> PROBLEM TO SOLVE: From the listing below, reproduce word for word the part that opens with the line containing "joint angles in" and closes with the line containing "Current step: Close"; reproduce nothing else.

> INFORMATION SHOWN:
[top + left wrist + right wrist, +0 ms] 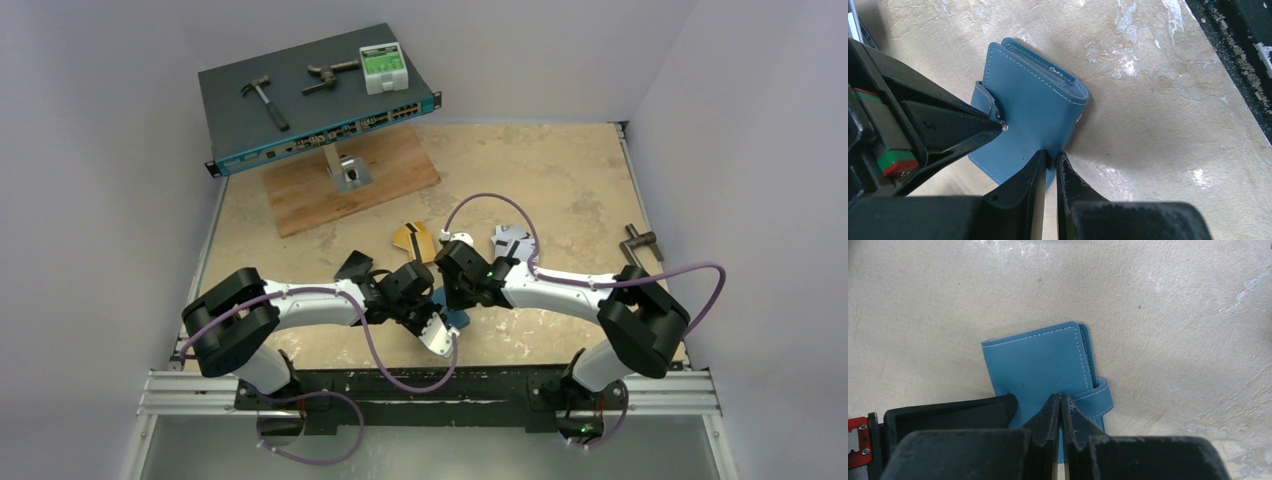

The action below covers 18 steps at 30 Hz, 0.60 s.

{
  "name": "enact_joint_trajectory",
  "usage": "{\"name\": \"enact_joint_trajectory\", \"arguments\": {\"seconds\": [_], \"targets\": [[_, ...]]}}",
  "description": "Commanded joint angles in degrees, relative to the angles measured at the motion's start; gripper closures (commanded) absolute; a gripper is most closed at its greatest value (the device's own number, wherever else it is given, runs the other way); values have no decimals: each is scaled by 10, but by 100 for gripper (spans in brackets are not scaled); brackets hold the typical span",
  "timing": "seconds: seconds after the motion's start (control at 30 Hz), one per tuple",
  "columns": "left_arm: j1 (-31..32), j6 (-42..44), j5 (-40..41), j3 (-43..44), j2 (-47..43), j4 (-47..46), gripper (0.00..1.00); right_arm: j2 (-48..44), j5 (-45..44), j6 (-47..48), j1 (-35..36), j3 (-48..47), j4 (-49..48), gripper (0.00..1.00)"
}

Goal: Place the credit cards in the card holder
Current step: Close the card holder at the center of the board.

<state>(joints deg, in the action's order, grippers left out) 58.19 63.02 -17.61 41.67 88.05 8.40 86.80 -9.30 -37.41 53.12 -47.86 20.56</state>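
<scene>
At the near edge of the table (560, 190), the two arms reached inward from their bases and met just ahead of the mounting rail. The card holder (1038, 95) lay flat and folded shut on the beige surface right beneath the two wrists, its strap (1100, 395) wrapped round the open side. The left gripper (1050, 162) had its jaws drawn almost together, pinching the corner of the card holder's cover nearest to it, with a sliver of teal showing between the fingers. The right gripper (1059, 407) came in from the opposite side. Its jaws were clenched tight on nothing, and the joined tips pressed against the holder beside the strap, right at the small silver snap (1004, 126).

A little farther out, two credit cards lay on the table, apart from the holder. They were a gold-orange card (412, 240) with a dark stripe, and to its right a silver-grey card (513, 240), partly hidden by the right arm's cable. Near the right wall rested a metal tool (638, 243).

Farther back on the left, a wooden board (300, 195) carried a stand holding a tilted network switch (230, 100). A hammer (265, 100), a dark clamp-like tool (328, 76) and a white and green box (384, 67) lay on top of it.
</scene>
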Motion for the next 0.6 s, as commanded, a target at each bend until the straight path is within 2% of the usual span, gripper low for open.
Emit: {"name": "enact_joint_trajectory", "arguments": {"seconds": [0.0, 0.57], "targets": [[-4, -8, -17, 5, -7, 18, 100, -10, 2, -19, -1, 6, -25, 100], [-4, -7, -15, 0, -9, 13, 100, -4, 4, -28, -3, 15, -29, 100]]}}
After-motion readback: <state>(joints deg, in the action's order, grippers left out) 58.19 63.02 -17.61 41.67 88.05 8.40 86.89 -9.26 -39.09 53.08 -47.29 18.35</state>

> TASK RESULT:
  "description": "Commanded joint angles in degrees, relative to the angles measured at the motion's start; gripper closures (commanded) absolute; a gripper is most closed at its greatest value (the device's own number, wherever else it is given, runs the other way); values have no decimals: each is scaled by 10, but by 100 for gripper (spans in brackets are not scaled); brackets hold the typical span",
  "timing": "seconds: seconds after the motion's start (control at 30 Hz), one per tuple",
  "columns": "left_arm: j1 (-31..32), j6 (-42..44), j5 (-40..41), j3 (-43..44), j2 (-47..43), j4 (-47..46), gripper (0.00..1.00); right_arm: j2 (-48..44), j5 (-45..44), j6 (-47..48), j1 (-35..36), j3 (-48..47), j4 (-49..48), gripper (0.00..1.00)"
}

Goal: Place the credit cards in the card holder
Current step: Close the card holder at the center of the board.

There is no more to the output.